When the work done on an object is positive, the object will increase its speed, and negative work done on an object causes a decrease in speed. When the work done is zero, the object will maintain a constant speed. In fact, the work-energy relationship is quite precise; the work done by the applied force on an object is identically equal to the change in kinetic energy of the object.

Example \(\PageIndex{1}\): Gravity and the Work-Energy Theorem

Suppose a ball of mass \(m=0.2 \mathrm{kg}\) starts from rest at a height \(y_{0}=15 \mathrm{m}\) above the surface of the earth and falls down to a height \(y_{f}=5.0 \mathrm{m}\) above the surface of the earth. What is the change in the kinetic energy? Find the final velocity using the work-energy theorem.

Solution

As only one force acts on the ball, the change in kinetic energy is the work done by gravity,

\[\begin{aligned}
W^{g} &=-m g\left(y_{f}-y_{0}\right) \\
&=\left(-2.0 \times 10^{-1} \mathrm{kg}\right)\left(9.8 \mathrm{m} \cdot \mathrm{s}^{-2}\right)(5 \mathrm{m}-15 \mathrm{m})=2.0 \times 10^{1} \mathrm{J}
\end{aligned} \nonumber \]

The ball started from rest, \(v_{y, 0}=0\). So the change in kinetic energy is

\[\Delta K=\frac{1}{2} m v_{y, f}^{2}-\frac{1}{2} m v_{y, 0}^{2}=\frac{1}{2} m v_{y, f}^{2} \nonumber \]

We can solve Equation (13.6.3) for the final velocity using Equation (13.6.2)

\[v_{y, f}=\sqrt{\frac{2 \Delta K}{m}}=\sqrt{\frac{2 W^{g}}{m}}=\sqrt{\frac{2\left(2.0 \times 10^{1} \mathrm{J}\right)}{0.2 \mathrm{kg}}}=1.4 \times 10^{1} \mathrm{m} \cdot \mathrm{s}^{-1} \nonumber \]

For the falling ball in a constant gravitation field, the positive work of the gravitation force on the body corresponds to an increasing kinetic energy and speed. For a rising body in the same field, the kinetic energy and hence the speed decrease since the work done is negative.

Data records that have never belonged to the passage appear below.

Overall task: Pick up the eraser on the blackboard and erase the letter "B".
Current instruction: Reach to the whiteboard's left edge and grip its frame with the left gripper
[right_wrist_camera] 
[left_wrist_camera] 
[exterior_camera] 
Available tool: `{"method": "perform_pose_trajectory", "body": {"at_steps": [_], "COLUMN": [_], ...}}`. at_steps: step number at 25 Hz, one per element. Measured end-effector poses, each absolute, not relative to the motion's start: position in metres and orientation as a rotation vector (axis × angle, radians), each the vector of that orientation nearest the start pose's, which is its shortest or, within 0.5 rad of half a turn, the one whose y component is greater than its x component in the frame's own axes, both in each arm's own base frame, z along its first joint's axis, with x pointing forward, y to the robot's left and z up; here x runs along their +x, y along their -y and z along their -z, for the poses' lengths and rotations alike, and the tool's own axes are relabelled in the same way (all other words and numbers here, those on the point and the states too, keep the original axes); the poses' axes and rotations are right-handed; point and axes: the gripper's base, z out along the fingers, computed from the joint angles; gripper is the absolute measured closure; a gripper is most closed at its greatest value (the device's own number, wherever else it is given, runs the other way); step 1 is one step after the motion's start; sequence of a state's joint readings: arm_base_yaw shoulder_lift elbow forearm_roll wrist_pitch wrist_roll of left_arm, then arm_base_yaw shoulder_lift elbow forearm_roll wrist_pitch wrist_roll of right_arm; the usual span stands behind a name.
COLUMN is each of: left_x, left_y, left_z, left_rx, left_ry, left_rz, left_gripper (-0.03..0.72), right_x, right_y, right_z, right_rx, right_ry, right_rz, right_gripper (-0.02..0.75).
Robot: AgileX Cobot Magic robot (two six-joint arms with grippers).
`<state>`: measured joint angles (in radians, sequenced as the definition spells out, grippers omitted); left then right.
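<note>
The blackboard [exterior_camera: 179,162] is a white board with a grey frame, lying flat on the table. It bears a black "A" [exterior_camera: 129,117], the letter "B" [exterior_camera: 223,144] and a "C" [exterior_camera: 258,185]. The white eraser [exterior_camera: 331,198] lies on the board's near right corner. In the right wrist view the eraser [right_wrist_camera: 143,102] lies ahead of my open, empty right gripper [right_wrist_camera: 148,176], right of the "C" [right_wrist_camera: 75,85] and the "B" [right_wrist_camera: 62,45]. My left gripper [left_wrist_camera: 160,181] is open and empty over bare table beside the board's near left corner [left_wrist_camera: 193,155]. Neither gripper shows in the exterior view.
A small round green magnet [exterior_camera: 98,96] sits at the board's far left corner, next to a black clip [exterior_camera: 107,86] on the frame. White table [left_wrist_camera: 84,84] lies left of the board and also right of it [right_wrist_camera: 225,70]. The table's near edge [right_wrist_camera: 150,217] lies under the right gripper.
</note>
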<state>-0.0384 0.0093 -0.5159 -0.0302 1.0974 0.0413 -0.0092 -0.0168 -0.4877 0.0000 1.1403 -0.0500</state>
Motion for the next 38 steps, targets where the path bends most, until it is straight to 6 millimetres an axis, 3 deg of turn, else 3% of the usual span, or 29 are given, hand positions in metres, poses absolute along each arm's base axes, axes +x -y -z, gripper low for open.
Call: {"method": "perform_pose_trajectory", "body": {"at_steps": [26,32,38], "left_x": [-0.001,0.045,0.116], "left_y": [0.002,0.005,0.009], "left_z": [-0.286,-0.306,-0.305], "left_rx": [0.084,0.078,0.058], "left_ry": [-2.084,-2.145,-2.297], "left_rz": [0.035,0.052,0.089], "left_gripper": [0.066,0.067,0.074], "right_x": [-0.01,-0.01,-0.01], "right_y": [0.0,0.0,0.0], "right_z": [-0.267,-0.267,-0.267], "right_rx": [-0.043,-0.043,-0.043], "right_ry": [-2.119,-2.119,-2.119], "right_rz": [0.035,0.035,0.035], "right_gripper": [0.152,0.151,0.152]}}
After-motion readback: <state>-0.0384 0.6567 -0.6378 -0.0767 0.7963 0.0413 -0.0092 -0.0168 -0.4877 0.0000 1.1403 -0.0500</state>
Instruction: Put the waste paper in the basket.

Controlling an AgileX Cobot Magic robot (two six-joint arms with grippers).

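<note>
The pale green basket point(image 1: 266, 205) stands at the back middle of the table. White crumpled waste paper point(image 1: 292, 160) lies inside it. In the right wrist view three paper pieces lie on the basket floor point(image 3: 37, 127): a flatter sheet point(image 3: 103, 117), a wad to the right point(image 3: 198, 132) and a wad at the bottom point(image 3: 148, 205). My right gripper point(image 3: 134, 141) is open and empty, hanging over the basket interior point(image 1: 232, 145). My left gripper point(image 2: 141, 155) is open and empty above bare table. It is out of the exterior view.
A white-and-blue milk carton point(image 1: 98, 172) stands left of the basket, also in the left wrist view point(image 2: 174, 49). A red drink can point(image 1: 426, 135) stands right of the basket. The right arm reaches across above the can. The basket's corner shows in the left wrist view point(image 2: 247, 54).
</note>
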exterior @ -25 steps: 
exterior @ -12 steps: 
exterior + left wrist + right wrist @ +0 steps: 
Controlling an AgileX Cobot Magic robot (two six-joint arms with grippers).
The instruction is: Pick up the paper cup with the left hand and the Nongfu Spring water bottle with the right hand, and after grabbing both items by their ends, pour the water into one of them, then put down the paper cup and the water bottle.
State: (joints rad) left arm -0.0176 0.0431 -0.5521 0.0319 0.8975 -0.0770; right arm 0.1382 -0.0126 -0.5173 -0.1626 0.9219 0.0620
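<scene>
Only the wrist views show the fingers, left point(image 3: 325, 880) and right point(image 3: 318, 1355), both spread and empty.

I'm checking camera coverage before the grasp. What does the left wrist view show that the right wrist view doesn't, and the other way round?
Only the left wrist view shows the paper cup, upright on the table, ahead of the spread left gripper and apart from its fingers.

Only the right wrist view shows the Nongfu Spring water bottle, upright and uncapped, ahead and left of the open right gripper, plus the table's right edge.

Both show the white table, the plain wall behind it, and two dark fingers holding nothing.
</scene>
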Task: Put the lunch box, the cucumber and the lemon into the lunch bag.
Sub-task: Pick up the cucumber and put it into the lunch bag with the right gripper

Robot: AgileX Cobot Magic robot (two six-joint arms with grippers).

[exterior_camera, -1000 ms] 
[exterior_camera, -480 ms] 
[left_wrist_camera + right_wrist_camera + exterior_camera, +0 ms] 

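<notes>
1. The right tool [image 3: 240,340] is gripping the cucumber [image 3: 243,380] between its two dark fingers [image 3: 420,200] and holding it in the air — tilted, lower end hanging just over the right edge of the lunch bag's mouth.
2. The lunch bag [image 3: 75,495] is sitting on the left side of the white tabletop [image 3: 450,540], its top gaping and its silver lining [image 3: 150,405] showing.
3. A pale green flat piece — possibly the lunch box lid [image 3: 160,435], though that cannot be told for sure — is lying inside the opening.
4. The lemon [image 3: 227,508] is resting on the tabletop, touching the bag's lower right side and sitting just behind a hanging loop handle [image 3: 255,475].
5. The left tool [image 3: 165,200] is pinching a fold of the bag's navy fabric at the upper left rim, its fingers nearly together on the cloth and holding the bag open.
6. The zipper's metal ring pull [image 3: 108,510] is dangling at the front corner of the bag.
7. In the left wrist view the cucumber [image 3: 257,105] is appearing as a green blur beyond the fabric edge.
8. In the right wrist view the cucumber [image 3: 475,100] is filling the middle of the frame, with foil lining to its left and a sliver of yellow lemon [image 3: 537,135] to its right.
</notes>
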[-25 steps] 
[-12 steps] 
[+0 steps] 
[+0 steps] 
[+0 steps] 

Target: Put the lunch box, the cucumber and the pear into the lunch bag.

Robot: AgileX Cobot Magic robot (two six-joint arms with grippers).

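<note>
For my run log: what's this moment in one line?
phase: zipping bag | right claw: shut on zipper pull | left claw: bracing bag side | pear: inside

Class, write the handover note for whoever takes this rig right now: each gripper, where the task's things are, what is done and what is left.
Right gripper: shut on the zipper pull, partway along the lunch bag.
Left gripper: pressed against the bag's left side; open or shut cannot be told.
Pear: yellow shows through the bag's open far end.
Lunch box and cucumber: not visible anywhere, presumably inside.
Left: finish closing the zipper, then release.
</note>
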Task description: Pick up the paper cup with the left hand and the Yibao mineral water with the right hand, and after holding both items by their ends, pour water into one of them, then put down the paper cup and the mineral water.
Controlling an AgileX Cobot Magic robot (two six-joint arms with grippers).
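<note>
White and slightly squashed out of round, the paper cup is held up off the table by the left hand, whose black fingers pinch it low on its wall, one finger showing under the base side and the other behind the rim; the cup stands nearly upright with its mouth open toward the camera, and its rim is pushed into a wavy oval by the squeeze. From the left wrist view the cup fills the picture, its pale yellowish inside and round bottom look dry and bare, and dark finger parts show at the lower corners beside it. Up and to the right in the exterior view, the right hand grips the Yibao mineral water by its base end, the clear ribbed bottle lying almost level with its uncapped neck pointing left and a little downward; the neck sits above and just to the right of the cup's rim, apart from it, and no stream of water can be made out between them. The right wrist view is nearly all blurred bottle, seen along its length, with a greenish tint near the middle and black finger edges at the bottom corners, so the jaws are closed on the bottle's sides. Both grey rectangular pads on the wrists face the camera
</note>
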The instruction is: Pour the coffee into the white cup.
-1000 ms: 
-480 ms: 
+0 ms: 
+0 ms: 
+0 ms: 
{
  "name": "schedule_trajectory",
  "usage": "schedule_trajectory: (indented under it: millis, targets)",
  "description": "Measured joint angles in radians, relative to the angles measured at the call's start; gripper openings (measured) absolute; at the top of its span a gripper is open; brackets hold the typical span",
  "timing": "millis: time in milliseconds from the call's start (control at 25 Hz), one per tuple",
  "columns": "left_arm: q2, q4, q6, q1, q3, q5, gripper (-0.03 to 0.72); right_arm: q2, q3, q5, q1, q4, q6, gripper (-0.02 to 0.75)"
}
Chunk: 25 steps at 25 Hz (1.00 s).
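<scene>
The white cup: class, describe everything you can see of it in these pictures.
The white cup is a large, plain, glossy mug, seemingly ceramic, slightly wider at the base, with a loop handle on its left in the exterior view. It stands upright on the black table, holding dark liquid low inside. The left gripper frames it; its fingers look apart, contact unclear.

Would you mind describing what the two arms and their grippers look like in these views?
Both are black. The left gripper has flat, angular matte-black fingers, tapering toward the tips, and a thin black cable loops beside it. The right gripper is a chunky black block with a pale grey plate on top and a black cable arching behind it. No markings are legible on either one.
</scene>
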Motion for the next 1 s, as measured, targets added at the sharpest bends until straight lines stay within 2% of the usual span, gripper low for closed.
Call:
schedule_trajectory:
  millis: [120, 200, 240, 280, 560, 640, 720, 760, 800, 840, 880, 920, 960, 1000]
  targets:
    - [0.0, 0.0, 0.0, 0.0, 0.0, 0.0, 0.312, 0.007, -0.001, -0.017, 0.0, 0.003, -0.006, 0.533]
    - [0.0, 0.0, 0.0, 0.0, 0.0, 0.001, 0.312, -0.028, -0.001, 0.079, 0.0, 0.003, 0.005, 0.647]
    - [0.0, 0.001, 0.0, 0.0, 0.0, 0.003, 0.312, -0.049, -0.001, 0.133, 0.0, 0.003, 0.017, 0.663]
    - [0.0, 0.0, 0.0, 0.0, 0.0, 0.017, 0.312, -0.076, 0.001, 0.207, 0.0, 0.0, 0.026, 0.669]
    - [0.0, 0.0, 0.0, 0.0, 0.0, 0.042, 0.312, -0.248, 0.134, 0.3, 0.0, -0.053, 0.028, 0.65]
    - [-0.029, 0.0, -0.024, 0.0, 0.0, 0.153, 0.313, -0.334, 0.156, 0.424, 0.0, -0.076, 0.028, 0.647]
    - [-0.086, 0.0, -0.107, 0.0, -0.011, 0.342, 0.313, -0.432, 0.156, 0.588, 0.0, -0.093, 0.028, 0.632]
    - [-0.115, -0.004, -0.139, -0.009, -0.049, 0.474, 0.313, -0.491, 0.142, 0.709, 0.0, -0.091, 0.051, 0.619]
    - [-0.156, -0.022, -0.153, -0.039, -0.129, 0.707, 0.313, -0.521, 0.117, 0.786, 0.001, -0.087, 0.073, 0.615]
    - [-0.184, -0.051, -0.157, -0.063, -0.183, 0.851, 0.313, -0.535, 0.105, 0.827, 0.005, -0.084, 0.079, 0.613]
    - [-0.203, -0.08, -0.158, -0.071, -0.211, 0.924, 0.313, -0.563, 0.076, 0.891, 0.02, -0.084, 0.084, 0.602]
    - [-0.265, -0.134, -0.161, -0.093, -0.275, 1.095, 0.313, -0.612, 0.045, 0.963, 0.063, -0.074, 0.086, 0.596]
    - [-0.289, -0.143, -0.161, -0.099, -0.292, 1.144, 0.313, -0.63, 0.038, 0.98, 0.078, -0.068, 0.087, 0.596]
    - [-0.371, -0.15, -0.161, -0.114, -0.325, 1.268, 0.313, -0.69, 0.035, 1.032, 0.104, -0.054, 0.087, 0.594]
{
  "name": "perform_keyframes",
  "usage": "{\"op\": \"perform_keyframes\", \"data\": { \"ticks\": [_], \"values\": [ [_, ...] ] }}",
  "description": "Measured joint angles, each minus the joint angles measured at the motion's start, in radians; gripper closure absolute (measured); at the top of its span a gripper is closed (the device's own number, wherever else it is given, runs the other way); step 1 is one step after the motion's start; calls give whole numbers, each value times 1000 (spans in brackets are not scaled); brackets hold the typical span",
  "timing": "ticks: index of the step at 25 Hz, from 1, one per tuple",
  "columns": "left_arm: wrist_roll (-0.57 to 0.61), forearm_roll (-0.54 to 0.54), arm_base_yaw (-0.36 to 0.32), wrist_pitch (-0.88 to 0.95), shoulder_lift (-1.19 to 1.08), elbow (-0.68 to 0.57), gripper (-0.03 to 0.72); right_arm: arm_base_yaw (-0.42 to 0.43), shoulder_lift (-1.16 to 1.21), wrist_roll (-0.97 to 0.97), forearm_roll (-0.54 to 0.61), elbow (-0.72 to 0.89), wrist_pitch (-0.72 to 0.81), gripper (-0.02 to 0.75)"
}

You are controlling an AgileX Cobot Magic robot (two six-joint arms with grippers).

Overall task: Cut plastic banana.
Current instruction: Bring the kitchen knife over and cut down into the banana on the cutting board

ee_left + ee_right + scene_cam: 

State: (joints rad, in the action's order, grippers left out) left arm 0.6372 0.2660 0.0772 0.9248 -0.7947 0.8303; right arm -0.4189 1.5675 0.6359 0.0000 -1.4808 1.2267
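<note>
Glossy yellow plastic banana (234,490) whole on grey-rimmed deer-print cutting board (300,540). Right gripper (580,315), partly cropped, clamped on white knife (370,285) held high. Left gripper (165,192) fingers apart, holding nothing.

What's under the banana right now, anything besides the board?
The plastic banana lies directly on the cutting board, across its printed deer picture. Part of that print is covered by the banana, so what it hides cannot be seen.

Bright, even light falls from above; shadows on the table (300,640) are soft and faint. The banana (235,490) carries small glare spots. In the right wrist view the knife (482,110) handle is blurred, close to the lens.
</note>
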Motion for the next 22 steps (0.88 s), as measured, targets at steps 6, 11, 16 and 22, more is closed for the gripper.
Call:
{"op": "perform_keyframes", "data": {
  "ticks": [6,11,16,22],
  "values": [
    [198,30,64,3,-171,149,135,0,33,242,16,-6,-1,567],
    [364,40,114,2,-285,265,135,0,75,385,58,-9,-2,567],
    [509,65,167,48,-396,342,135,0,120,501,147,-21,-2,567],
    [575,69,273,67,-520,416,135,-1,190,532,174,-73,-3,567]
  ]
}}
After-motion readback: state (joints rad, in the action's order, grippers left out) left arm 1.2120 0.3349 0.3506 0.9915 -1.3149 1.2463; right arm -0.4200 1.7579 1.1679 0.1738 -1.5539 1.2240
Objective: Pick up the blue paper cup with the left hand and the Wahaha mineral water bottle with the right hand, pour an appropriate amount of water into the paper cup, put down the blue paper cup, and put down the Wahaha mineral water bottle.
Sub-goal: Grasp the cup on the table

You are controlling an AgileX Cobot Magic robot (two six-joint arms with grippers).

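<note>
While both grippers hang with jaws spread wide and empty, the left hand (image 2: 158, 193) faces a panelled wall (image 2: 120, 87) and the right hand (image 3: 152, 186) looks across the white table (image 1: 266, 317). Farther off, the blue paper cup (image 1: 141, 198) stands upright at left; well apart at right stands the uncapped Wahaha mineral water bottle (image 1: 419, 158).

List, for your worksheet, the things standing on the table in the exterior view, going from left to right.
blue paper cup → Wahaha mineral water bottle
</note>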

Example \(\PageIndex{2}\): Final Kinetic Energy of Moving Cup

A person pushes a cup of mass 0.2 kg along a horizontal table with a force of magnitude 2.0 N at an angle of \(30^{\circ}\) with respect to the horizontal for a distance of 0.5 m as in Example 13.4. The coefficient of friction between the table and the cup is \(\mu_{k}=0.1\). If the cup was initially at rest, what is the final kinetic energy of the cup after being pushed 0.5 m? What is the final speed of the cup?

Solution

The total work done on the cup is the sum of the work done by the pushing force and the work done by the friction force, as given in Equations (13.4.9) and (13.4.14),

\[\begin{aligned}
W=& W^{a}+W^{f}=\left(F_{x}^{a}-\mu_{k} N\right)\left(x_{f}-x_{i}\right) \\
&=\left(1.7 \mathrm{N}-9.6 \times 10^{-2} \mathrm{N}\right)(0.5 \mathrm{m})=8.0 \times 10^{-1} \mathrm{J}
\end{aligned} \nonumber \]

The initial velocity is zero so the change in kinetic energy is just

\[\Delta K=\frac{1}{2} m v_{y, f}^{2}-\frac{1}{2} m v_{y, 0}^{2}=\frac{1}{2} m v_{y, f}^{2} \nonumber \]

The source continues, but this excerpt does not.